Work required - Word for word, restate the lines from the start of the data down to the line with "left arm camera", both included.
==*==
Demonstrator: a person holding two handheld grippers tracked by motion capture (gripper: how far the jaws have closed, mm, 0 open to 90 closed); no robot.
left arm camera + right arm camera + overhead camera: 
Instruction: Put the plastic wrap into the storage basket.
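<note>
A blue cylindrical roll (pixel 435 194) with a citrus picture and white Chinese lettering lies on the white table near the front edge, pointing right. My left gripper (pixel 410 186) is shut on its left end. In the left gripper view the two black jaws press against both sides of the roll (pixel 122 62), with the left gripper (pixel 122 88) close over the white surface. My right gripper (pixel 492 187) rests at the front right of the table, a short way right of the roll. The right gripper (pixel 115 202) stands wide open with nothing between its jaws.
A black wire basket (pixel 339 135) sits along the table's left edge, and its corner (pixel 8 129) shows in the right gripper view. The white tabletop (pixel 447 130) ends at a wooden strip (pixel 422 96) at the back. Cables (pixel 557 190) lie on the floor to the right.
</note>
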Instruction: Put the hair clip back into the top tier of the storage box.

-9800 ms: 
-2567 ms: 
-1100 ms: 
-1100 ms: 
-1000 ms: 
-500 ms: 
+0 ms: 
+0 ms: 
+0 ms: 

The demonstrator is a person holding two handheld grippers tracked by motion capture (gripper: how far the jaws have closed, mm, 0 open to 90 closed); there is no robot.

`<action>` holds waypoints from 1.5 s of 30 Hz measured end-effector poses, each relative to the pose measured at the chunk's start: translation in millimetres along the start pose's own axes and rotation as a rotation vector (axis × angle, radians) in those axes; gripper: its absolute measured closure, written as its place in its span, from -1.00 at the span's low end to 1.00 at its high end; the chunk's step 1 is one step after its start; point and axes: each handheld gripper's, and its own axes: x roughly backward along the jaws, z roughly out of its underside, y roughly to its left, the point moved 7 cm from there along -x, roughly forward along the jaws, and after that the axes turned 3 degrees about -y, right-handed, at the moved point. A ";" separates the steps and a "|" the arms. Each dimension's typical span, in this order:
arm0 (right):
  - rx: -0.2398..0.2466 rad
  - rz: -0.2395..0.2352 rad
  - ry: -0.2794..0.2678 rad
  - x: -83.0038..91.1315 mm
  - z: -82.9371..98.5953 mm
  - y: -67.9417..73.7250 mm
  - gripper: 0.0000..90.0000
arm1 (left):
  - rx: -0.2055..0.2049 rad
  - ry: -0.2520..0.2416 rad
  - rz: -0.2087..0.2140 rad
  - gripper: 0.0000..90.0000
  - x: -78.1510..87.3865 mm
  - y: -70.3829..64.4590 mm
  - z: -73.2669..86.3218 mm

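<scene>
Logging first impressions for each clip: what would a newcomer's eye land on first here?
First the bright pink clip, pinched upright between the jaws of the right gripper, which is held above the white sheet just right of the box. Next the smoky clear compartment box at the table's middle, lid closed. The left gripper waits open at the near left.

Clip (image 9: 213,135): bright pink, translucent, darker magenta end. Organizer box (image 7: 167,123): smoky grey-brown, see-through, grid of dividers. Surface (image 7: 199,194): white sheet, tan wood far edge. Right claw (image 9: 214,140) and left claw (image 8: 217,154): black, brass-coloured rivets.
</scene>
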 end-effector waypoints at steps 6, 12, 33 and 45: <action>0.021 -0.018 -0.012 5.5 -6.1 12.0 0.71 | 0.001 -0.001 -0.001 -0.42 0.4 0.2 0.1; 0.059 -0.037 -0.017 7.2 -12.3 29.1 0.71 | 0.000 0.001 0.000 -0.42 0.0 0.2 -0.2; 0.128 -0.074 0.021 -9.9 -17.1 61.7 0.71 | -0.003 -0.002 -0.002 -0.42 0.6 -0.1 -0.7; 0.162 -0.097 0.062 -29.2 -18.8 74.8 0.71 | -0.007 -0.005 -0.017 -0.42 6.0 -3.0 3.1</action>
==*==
Problem solution -
Demonstrator: a person holding two handheld grippers tracked by motion capture (gripper: how far the jaws have closed, mm, 0 open to 90 closed); no robot.
left arm camera + right arm camera + overhead camera: 

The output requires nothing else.